My goal is to narrow down the number of matches each time I use a harder search criterion, and eventually end up with a dataframe with as few matches as possible based on narrowing it down by each column individually. But I am unsure as to how to do this for any single record.
回答1:
Create your dataframes
import pandas as pd
from fuzzywuzzy import fuzz
df = pd.DataFrame({'key': [1, 1, 1, 1, 1],
'zip': [1, 2, 3, 4, 5],
'state': ['Florida', 'Nevada', 'Texas', 'Florida', 'Texas']})
df_sample = pd.DataFrame({'key': [1, 1, 1, 1, 1],
'zip': [6, 7, 8, 9, 10],
'state': ['florida', 'Flor', 'NY', 'Florida', 'Tx']})
merged_df = df_sample.merge(df, on='key')
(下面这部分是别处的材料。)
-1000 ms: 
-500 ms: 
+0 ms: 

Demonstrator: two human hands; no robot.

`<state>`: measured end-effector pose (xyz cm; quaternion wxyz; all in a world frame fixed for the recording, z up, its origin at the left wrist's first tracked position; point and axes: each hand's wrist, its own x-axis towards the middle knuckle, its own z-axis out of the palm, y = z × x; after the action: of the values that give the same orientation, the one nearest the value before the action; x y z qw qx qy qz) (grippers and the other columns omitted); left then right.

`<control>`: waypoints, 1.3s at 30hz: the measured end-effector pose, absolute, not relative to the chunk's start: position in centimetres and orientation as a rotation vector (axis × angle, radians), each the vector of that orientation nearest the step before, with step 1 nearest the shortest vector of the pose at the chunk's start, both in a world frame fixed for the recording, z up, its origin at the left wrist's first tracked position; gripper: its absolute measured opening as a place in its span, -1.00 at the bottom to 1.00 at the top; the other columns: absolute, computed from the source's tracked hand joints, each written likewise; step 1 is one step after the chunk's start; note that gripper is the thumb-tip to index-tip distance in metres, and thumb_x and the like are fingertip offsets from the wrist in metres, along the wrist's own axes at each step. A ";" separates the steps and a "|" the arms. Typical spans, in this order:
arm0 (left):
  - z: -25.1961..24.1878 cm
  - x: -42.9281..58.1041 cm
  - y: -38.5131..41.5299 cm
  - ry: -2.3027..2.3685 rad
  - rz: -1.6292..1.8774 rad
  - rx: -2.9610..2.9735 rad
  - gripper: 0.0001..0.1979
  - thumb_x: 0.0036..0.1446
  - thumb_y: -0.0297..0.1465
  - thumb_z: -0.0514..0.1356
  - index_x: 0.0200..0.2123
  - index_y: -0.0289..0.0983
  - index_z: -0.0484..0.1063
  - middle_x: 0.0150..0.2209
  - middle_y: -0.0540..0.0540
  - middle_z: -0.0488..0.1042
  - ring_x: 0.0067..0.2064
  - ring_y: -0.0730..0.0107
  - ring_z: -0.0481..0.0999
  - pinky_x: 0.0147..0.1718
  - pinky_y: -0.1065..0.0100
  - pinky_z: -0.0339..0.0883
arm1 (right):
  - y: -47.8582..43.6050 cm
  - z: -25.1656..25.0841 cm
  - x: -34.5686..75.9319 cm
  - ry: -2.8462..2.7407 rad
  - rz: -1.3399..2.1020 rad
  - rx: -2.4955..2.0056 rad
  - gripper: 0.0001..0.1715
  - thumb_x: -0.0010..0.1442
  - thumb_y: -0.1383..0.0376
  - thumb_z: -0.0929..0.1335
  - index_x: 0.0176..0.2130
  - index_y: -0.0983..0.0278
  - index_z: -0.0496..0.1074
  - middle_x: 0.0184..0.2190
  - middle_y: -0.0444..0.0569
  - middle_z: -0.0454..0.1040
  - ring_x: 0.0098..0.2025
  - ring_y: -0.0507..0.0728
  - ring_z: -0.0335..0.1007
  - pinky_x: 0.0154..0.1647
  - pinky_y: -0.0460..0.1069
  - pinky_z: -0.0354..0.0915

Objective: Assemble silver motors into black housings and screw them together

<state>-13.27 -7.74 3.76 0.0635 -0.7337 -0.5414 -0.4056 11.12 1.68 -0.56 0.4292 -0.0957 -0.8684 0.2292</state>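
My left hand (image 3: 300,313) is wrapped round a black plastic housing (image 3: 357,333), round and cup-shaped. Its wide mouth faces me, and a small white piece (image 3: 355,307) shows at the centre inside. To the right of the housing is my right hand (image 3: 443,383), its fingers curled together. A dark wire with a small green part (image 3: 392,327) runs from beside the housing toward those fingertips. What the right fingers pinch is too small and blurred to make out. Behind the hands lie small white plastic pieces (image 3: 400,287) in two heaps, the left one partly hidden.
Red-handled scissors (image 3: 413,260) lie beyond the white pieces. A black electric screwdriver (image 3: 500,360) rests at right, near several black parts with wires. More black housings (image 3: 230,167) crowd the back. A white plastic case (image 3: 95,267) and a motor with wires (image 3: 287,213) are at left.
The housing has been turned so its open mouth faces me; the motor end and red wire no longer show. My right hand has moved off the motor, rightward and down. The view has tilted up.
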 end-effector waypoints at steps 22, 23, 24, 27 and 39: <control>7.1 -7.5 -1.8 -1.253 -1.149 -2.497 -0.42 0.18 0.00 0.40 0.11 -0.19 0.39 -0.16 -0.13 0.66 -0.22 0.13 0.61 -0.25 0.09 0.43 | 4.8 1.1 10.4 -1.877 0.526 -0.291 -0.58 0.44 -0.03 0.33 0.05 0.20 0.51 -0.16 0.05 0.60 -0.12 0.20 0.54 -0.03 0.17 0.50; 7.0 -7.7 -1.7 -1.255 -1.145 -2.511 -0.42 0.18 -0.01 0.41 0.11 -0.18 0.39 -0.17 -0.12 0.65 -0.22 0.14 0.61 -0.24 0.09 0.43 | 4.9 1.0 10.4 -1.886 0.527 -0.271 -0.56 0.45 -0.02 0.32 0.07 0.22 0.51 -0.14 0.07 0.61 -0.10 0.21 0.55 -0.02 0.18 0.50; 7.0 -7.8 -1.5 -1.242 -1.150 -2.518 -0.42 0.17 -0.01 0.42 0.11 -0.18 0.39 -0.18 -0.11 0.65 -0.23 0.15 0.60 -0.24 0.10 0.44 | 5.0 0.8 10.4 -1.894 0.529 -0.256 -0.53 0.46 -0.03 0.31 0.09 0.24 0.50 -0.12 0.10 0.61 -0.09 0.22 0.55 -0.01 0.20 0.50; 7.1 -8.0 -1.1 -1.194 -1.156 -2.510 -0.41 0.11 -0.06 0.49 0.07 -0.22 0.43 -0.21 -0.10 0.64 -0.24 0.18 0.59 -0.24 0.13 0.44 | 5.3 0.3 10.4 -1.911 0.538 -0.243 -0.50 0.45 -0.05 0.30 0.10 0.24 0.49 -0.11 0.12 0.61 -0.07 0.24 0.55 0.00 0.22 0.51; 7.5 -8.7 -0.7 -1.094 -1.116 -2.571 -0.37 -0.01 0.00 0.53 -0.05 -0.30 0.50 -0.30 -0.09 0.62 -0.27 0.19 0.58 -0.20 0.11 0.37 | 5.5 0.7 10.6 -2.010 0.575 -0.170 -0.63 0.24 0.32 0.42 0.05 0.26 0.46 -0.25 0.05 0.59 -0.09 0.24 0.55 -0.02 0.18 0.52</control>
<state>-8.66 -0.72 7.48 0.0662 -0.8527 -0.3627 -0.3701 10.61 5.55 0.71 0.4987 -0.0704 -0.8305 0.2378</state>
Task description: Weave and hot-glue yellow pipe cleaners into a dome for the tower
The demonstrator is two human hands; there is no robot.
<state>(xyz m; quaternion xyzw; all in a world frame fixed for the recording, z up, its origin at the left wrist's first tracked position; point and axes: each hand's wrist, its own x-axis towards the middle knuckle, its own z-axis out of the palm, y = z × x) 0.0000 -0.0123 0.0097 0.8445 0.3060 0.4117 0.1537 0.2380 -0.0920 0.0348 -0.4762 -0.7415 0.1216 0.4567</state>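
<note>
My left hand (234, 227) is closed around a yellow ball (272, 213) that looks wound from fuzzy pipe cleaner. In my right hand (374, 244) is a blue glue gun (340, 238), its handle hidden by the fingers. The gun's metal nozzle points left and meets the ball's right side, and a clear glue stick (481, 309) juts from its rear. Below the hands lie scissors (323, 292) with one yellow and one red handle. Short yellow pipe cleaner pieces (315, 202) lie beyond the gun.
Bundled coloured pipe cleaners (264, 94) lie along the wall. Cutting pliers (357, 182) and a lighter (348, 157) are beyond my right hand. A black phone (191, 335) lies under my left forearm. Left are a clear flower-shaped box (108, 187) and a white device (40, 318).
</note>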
merged_df['fuzzy_ratio'] = merged_df.apply(lambda row: fuzz.ratio(row['state_x'], row['state_y']), axis=1)
merged_df
you get the fuzzy ratio for each pair
key zip_x state_x zip_y state_y fuzzy_ratio
0 1 6 florida 1 Florida 86
1 1 6 florida 2 Nevada 31
2 1 6 florida 3 Texas 17
3 1 6 florida 4 Florida 86
4 1 6 florida 5 Texas 17
5 1 7 Flor 1 Florida 73
6 1 7 Flor 2 Nevada 0
7 1 7 Flor 3 Texas 0
8 1 7 Flor 4 Florida 73
9 1 7 Flor 5 Texas 0
10 1 8 NY 1 Florida 0
11 1 8 NY 2 Nevada 25
12 1 8 NY 3 Texas 0
13 1 8 NY 4 Florida 0
14 1 8 NY 5 Texas 0
15 1 9 Florida 1 Florida 100
16 1 9 Florida 2 Nevada 31
17 1 9 Florida 3 Texas 17
18 1 9 Florida 4 Florida 100
19 1 9 Florida 5 Texas 17
20 1 10 Tx 1 Florida 0
21 1 10 Tx 2 Nevada 0
22 1 10 Tx 3 Texas 57
23 1 10 Tx 4 Florida 0
24 1 10 Tx 5 Texas 57
then filter out what you don't want
mask = (merged_df['fuzzy_ratio']>80)
merged_df[mask]
result:
key zip_x state_x zip_y state_y fuzzy_ratio
0 1 6 florida 1 Florida 86
3 1 6 florida 4 Florida 86
15 1 9 Florida 1 Florida 100
18 1 9 Florida 4 Florida 100
回答2:
I'm not familiar with fuzzy
, so this is more of a comment than an answer. That said, you can do something like this:
# cross join
df_merge = pd.merge(*[d.assign(dummy=1) for d in (df, df_sample)],
on='dummy', how='left'
)
filters = pd.DataFrame()
# compute the fuzzy ratio for each pair of columns
for col in df.columns:
filters[col] = (df_merge[[col+'_x', col+'_y']]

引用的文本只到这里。